Hong Kong; From ornate Cantonese dining halls to brasseries serving fine French cuisine, several of Hong Kong’s Michelin-starred restaurants were designing takeaway menus so diners fearful of venturing out due to the COVID-19 pandemic could still enjoy their favourites at home, a media report said on Saturday.
The Ying Jee Club, a Cantonese restaurant with two Michelin stars, began offering a takeaway menu this week that includes five- and seven-course set meals for two to four people featuring wok-fried Wagyu beef with leek and black pepper, double-boiled matsutake mushrooms with Chinese cabbage and the restaurant’s signature crispy salted chicken, said the South China Morning Post (SCMP) newspaper report.
The restaurant was also offering some dishes, the ones that travel better, from its a la carte menu.
Chef Siu Hin Chi, who has earned Michelin stars at three different restaurants in Hong Kong since 2009, the pandemic is affecting restaurants “in a way that takeaway business cannot replace”.
JIA Group, which operates 15 bars and restaurants in the city, was now offering catering, delivery and home cooking experiences with its chefs through the company’s JIA Everywhere service, which debuted in March.
That includes takeaways for the first time from its Michelin-starred restaurants, Duddell’s and Louise.

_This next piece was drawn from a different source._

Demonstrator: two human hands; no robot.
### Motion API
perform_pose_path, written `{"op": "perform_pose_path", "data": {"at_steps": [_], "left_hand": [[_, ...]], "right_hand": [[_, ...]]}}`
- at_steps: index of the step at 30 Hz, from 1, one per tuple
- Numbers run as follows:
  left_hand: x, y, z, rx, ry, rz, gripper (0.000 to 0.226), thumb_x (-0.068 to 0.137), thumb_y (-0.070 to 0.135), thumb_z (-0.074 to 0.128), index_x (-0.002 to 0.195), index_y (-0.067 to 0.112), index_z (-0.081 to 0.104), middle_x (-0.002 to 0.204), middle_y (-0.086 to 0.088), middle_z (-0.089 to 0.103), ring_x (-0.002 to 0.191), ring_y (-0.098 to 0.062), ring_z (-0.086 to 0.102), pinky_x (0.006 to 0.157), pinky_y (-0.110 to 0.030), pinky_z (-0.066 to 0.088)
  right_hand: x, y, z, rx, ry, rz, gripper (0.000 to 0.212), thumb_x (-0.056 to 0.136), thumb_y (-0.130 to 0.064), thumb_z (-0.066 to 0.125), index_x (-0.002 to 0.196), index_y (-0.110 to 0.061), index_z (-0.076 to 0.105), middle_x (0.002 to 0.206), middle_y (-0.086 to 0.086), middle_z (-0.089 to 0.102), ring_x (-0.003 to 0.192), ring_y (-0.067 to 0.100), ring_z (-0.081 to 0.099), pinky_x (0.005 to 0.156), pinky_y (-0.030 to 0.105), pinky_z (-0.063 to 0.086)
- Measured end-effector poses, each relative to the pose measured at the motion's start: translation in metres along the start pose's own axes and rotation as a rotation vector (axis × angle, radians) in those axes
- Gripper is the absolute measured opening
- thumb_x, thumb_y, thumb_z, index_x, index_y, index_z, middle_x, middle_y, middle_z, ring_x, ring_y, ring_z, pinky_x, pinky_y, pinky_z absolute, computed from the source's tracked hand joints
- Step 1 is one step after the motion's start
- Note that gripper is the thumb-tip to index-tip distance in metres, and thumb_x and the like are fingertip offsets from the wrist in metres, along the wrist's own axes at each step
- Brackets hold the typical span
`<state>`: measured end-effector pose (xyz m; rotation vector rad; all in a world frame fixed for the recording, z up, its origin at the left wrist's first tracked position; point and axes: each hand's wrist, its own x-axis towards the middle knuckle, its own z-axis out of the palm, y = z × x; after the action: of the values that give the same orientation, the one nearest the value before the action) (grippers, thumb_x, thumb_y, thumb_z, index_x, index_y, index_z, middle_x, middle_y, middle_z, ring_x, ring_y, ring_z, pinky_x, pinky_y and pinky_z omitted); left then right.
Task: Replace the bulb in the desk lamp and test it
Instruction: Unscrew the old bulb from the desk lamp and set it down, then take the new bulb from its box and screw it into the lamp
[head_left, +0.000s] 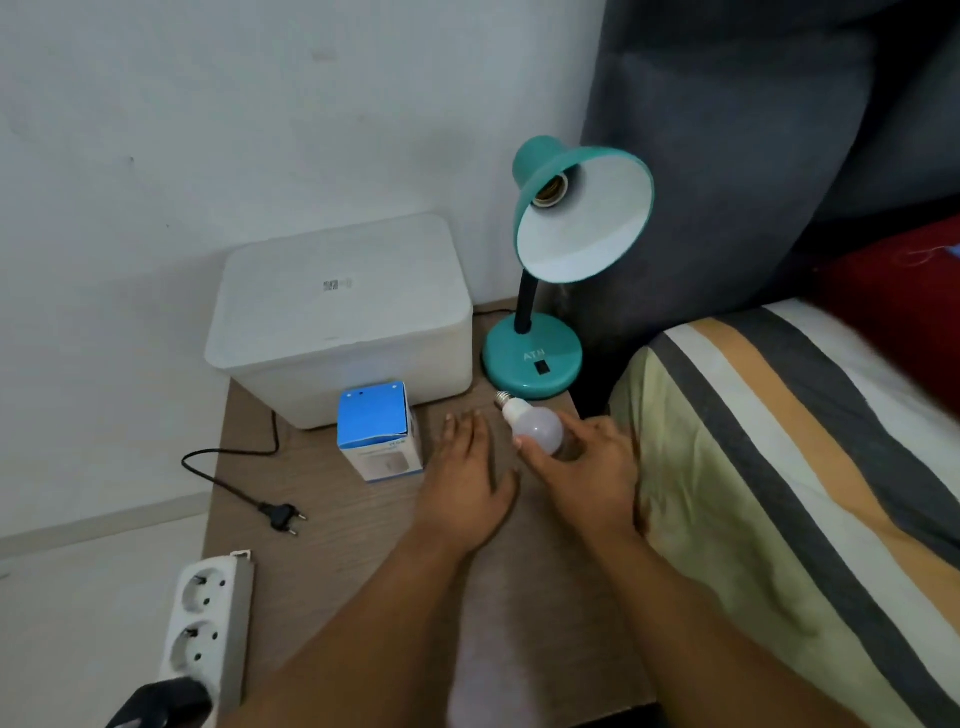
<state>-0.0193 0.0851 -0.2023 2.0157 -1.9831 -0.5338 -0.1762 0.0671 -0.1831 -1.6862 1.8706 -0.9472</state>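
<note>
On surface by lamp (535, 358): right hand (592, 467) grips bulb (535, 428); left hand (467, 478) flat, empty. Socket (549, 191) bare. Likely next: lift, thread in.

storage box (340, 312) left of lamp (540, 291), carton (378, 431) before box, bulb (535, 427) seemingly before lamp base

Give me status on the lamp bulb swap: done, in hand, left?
Done: the lamp socket is empty. In hand: right hand grips a bulb low over the table; left hand lies flat. Left: screw the bulb in, put the loose plug in the strip, switch on.
</note>
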Motion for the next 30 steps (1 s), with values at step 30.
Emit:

Duddell’s has introduced home classics, such as barbecued pork rice with sunny-side up egg, steamed pork patty with rice and sauteed pork with kale.
Other Michelin-starred restaurants, Belon and New Punjab Club have also debuted takeaway menus for the first time.
Hong Kong’s restaurant industry has been hit hard since last year as months of street protests deterred tourists from visiting the city and discouraged Hongkongers from eating out, the SCMP report said.
This was followed by the fallout from the pandemic after Lunar New Year earlier this year.
The report said that in the fourth quarter alone, restaurant sales fell by nearly 15 per cent to HK$26 billion ($3.4 billion), from HK$30.4 billion a year earlier.
It was even worse at the city’s Chinese eateries, where sales fell by 19 per cent to HK$13.4 billion in the quarter.
As the number of cases spiked in Hong Kong in recent weeks, the city’s government has ordered 1,200 bars and pubs to close until April 23 and mandated that restaurants limit party sizes and move tables further apart.
Public gatherings are now limited to no more than four people.
The number of COVID-19 cases in Hong Kong increased to 1,000, with four deaths.